**YOUR INSTRUCTIONS:**
Search the listing below for the line containing "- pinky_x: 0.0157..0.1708". From there through the line containing "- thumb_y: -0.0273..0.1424", transcribe every line exactly, both ends included.

**MATERIAL PROVIDED:**
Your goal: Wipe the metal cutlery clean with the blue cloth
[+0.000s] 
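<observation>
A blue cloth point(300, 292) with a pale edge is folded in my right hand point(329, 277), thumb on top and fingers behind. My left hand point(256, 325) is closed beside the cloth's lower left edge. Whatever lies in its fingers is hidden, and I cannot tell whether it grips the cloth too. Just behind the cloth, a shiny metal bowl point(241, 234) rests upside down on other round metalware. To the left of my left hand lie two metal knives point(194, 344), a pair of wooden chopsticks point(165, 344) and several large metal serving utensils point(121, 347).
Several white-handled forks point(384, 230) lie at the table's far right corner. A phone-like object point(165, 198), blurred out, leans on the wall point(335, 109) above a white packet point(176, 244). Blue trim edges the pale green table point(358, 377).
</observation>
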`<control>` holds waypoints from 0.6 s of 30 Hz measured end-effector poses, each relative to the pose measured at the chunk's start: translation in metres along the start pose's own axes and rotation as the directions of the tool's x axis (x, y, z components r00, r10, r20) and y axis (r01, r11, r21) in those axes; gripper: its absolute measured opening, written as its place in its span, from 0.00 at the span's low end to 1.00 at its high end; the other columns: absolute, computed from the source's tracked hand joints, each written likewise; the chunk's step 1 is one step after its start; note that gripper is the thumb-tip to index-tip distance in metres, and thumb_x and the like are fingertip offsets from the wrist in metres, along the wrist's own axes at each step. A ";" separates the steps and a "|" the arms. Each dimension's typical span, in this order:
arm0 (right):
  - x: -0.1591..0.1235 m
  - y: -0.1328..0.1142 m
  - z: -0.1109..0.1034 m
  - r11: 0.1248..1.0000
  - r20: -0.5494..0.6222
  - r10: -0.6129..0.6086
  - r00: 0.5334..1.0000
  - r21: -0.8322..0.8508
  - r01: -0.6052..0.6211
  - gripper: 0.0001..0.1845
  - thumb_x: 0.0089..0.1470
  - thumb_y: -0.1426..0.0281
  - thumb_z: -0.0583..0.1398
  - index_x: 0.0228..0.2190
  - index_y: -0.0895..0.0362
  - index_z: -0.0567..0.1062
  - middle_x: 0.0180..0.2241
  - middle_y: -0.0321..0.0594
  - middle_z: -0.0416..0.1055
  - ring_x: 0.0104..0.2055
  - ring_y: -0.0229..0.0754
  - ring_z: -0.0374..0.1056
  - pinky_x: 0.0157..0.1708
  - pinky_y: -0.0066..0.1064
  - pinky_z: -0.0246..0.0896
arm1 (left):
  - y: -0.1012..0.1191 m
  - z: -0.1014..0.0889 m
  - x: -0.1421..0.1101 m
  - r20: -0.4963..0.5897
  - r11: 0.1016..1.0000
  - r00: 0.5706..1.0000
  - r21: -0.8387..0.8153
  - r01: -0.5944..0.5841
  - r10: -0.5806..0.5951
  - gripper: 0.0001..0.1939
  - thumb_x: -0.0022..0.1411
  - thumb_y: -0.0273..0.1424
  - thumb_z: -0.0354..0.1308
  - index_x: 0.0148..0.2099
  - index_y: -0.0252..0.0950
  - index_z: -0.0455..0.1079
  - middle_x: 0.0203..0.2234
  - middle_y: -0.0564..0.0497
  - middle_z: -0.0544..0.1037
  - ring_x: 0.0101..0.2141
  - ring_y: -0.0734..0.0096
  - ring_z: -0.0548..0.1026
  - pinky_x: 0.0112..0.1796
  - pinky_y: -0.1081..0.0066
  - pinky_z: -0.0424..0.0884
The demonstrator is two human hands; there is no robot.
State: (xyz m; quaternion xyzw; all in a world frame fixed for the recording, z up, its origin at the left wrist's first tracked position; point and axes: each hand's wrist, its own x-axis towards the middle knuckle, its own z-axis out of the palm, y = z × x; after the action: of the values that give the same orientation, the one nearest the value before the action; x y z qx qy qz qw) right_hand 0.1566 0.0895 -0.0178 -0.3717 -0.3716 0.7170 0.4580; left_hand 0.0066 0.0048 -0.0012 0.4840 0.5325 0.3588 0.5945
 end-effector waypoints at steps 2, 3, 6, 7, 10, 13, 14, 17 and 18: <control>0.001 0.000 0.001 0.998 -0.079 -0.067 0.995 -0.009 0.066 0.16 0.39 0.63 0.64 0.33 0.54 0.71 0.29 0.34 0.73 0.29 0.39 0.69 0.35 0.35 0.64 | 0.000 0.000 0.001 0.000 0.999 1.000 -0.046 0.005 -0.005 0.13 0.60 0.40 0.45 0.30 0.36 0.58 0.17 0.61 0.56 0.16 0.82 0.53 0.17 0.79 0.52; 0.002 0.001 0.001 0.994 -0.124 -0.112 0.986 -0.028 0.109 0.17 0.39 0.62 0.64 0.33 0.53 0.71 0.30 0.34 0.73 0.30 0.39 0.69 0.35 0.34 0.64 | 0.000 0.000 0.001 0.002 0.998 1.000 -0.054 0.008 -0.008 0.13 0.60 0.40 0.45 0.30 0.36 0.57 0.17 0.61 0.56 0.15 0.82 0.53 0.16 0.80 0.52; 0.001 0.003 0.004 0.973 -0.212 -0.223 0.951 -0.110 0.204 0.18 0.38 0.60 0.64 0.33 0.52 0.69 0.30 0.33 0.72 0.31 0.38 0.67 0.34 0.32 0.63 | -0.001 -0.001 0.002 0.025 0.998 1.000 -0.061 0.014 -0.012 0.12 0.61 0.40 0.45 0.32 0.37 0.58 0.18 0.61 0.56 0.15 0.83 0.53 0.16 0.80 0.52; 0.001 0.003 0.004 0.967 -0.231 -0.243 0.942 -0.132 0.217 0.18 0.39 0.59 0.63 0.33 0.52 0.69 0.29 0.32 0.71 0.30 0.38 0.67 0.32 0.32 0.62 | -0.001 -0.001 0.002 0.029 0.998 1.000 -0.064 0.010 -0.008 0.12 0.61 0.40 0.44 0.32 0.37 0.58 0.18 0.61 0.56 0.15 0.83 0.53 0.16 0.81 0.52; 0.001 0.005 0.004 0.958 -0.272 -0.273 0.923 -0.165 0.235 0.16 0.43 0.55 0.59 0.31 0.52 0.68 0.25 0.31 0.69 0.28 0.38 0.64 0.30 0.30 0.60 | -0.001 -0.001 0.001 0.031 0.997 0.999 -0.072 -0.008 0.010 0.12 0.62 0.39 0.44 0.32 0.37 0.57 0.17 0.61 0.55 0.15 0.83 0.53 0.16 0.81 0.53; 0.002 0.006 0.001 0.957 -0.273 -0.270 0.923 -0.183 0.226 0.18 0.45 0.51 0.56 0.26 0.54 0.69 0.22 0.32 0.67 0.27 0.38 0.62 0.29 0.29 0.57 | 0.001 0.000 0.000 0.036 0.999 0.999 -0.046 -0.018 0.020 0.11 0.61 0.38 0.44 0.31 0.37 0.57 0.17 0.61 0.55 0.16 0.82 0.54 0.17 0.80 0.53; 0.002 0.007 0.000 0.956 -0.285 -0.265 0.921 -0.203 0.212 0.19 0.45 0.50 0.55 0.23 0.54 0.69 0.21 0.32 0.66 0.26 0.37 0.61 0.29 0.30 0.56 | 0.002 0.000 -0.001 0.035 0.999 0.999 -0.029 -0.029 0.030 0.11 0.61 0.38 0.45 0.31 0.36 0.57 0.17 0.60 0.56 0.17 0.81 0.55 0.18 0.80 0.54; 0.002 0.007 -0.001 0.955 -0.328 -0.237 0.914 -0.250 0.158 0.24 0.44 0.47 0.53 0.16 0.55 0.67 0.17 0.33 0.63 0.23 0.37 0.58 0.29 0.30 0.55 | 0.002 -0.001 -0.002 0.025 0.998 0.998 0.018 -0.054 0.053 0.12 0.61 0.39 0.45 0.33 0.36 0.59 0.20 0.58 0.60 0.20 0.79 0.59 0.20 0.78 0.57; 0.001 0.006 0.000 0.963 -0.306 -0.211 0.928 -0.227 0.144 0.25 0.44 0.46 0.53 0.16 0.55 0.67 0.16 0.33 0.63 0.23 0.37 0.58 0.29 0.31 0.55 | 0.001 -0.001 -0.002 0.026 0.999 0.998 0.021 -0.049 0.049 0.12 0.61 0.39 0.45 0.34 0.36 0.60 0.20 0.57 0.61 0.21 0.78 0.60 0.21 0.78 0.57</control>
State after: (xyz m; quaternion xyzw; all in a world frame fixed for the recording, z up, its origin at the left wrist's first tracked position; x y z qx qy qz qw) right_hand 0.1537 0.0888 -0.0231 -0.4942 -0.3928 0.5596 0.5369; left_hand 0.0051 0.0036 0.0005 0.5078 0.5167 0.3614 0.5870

**EXERCISE RESULT:**
  - pinky_x: 0.0157..0.1708
  - pinky_y: -0.0066..0.1064
  - pinky_z: -0.0246..0.0896
arm1 (left):
  - y: -0.1012..0.1191 m
  - z: -0.1014..0.0889 m
  - x: -0.1421..0.1101 m
  - r20: -0.4963..0.5897
  - r11: 0.1016..1.0000
  - r00: 0.5706..1.0000
  - r21: -0.8387..0.8153
  - r01: -0.5944..0.5841
  - r10: -0.5806..0.5951
  - gripper: 0.0001..0.1939
  - thumb_x: -0.0022..0.1411
  - thumb_y: -0.0273..0.1424

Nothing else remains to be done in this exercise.